Your output should be the complete listing, repeated exactly.
Provided material Start Marker
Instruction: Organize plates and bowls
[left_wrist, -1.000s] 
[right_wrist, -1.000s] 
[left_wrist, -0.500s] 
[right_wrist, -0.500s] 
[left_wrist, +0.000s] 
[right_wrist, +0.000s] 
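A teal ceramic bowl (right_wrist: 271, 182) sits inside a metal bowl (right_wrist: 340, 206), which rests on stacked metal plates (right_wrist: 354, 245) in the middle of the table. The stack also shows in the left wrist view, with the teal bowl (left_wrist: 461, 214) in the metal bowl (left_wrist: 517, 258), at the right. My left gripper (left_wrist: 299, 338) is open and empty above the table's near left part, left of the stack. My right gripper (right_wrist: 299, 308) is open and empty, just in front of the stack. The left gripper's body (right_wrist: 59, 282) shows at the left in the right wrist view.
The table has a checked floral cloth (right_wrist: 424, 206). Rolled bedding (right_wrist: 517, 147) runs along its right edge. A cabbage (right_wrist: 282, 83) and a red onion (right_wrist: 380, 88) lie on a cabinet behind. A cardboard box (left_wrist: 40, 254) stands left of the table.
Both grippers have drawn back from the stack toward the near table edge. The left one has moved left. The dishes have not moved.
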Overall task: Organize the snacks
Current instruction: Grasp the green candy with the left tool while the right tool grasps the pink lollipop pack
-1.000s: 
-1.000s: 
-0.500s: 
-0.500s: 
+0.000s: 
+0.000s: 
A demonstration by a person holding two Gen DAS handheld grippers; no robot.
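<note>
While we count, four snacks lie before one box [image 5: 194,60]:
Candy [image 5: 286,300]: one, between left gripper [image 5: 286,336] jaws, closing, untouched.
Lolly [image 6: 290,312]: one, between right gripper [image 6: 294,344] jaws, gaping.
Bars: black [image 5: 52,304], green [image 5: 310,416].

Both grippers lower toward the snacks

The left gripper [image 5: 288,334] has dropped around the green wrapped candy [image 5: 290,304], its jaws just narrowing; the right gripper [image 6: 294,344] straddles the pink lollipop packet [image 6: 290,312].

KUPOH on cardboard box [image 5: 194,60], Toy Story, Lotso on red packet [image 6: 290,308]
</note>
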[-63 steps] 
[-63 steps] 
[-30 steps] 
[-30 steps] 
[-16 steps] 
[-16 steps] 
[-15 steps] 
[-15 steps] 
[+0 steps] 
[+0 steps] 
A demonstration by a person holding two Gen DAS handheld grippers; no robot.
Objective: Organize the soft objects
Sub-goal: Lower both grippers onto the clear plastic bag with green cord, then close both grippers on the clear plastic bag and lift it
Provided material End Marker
Task response —
Instruction: Organize plates and bowls
[left_wrist, -1.000s] 
[right_wrist, -1.000s] 
[left_wrist, -0.500s] 
[right_wrist, -0.500s] 
[left_wrist, +0.000s] 
[right_wrist, +0.000s] 
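A teal ceramic bowl (right_wrist: 271, 182) sits inside a metal bowl (right_wrist: 340, 206), which rests on stacked metal plates (right_wrist: 354, 245) in the middle of the table. The stack also shows in the left wrist view, with the teal bowl (left_wrist: 461, 214) in the metal bowl (left_wrist: 517, 258), at the right. My left gripper (left_wrist: 299, 338) is open and empty above the table's near left part, left of the stack. My right gripper (right_wrist: 299, 308) is open and empty, just in front of the stack. The left gripper's body (right_wrist: 59, 282) shows at the left in the right wrist view.
The table has a checked floral cloth (right_wrist: 424, 206). Rolled bedding (right_wrist: 517, 147) runs along its right edge. A cabbage (right_wrist: 282, 83) and a red onion (right_wrist: 380, 88) lie on a cabinet behind. A cardboard box (left_wrist: 40, 254) stands left of the table.
Both grippers have drawn back from the stack toward the near table edge. The left one has moved left. The dishes have not moved.
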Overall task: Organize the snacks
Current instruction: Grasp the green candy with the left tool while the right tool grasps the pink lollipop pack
-1.000s: 
-1.000s: 
-0.500s: 
-0.500s: 
+0.000s: 
+0.000s: 
A demonstration by a person holding two Gen DAS handheld grippers; no robot.
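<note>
While we count, four snacks lie before one box [image 5: 194,60]:
Candy [image 5: 286,300]: one, between left gripper [image 5: 286,336] jaws, closing, untouched.
Lolly [image 6: 290,312]: one, between right gripper [image 6: 294,344] jaws, gaping.
Bars: black [image 5: 52,304], green [image 5: 310,416].

Both grippers lower toward the snacks

The left gripper [image 5: 288,334] has dropped around the green wrapped candy [image 5: 290,304], its jaws just narrowing; the right gripper [image 6: 294,344] straddles the pink lollipop packet [image 6: 290,312].

KUPOH on cardboard box [image 5: 194,60], Toy Story, Lotso on red packet [image 6: 290,308]
</note>
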[-63 steps] 
[-63 steps] 
[-30 steps] 
[-30 steps] 
[-16 steps] 
[-16 steps] 
[-15 steps] 
[-15 steps] 
[+0 steps] 
[+0 steps] 
A demonstration by a person holding two Gen DAS handheld grippers; no robot.
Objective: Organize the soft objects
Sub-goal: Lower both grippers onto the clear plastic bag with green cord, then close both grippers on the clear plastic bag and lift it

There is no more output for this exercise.